◆ What needs to be done
Please return every line from the entries that has the string "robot" in it.

◆ Task data
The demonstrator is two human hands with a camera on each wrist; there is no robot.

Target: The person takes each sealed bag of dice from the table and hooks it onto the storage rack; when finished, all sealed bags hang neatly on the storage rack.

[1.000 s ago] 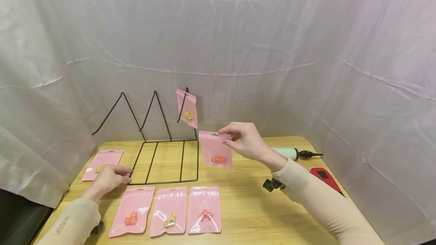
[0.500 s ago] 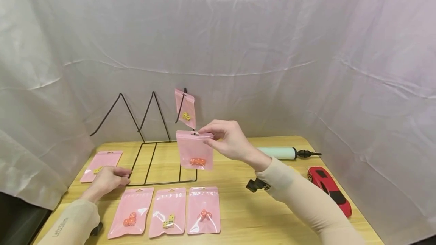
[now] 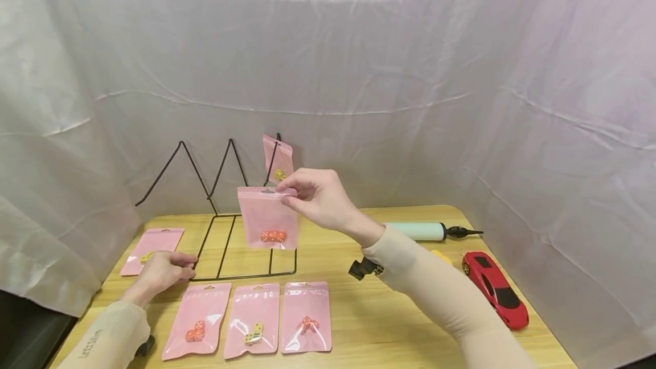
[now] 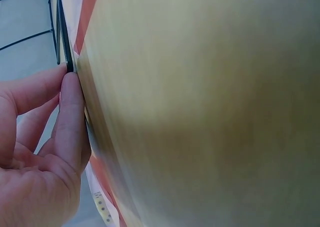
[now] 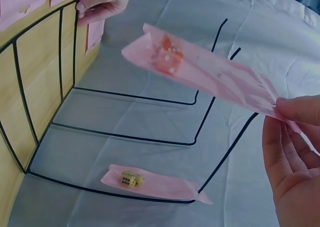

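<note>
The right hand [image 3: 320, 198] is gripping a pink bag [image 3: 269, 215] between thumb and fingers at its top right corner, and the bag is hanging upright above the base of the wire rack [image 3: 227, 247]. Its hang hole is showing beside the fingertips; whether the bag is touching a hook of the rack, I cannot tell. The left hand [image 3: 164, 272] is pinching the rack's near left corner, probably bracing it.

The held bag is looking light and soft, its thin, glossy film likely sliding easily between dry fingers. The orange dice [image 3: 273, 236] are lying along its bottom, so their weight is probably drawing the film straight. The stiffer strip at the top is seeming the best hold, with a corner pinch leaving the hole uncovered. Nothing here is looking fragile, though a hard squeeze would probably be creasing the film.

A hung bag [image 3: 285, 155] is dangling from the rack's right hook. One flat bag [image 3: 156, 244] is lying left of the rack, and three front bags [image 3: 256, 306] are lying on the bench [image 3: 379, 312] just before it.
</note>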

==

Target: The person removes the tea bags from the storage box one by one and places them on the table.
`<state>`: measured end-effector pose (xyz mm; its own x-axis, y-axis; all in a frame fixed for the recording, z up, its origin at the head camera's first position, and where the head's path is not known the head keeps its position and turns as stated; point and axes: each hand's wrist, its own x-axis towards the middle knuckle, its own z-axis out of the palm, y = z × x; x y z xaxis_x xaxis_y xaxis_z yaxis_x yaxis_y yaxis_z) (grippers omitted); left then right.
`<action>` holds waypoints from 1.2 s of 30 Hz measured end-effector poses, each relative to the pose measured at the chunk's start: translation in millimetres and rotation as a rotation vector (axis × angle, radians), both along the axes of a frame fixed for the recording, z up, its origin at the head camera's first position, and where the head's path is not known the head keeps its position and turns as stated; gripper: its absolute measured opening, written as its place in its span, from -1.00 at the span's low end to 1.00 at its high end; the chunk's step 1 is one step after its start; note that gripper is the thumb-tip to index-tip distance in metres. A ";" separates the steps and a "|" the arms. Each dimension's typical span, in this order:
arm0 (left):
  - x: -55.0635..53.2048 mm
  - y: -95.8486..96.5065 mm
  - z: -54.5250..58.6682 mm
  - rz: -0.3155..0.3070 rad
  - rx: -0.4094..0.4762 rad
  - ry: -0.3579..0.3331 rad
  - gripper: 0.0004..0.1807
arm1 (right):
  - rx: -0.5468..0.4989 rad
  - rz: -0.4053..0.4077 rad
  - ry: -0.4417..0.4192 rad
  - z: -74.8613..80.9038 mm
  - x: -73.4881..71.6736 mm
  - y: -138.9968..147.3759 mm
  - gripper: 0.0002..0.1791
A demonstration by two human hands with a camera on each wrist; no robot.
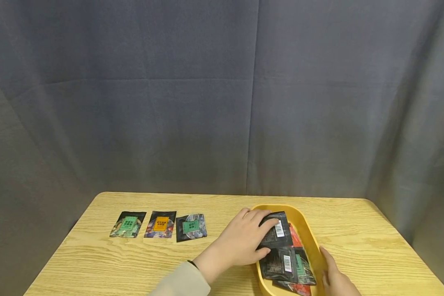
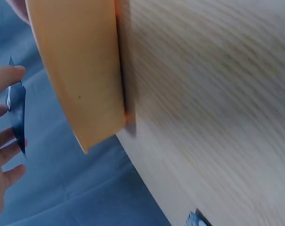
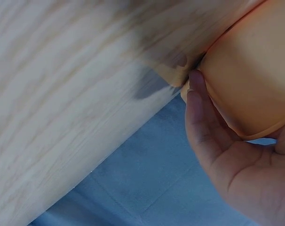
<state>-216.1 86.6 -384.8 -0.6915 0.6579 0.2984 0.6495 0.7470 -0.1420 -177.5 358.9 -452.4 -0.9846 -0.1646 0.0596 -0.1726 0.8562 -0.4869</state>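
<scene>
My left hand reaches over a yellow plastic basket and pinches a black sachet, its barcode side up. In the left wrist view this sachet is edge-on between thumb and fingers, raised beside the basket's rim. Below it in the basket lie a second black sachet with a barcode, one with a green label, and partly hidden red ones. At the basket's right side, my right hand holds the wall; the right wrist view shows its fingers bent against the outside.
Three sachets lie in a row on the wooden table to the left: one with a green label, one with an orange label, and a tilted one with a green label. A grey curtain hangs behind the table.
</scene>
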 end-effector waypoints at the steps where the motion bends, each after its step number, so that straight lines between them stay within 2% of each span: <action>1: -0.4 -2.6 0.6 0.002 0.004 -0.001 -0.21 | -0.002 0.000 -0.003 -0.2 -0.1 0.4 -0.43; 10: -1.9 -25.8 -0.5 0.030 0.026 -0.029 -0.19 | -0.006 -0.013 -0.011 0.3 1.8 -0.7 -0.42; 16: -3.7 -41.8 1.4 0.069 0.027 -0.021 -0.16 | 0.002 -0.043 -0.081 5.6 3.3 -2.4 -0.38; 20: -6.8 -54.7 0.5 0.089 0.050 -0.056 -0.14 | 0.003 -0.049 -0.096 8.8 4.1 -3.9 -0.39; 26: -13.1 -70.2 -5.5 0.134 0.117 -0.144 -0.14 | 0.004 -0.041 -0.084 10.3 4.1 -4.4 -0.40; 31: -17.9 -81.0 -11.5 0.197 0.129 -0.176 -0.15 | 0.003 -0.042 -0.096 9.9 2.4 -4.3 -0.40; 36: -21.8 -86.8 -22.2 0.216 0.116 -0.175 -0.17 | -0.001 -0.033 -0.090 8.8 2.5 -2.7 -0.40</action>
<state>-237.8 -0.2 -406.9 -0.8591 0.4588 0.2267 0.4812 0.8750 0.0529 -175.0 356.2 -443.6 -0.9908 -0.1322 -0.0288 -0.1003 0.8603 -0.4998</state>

◆ Response box
The demonstrator is two human hands with a camera on each wrist; there is no robot.
A demonstration by two human hands with a camera on each wrist; no robot.

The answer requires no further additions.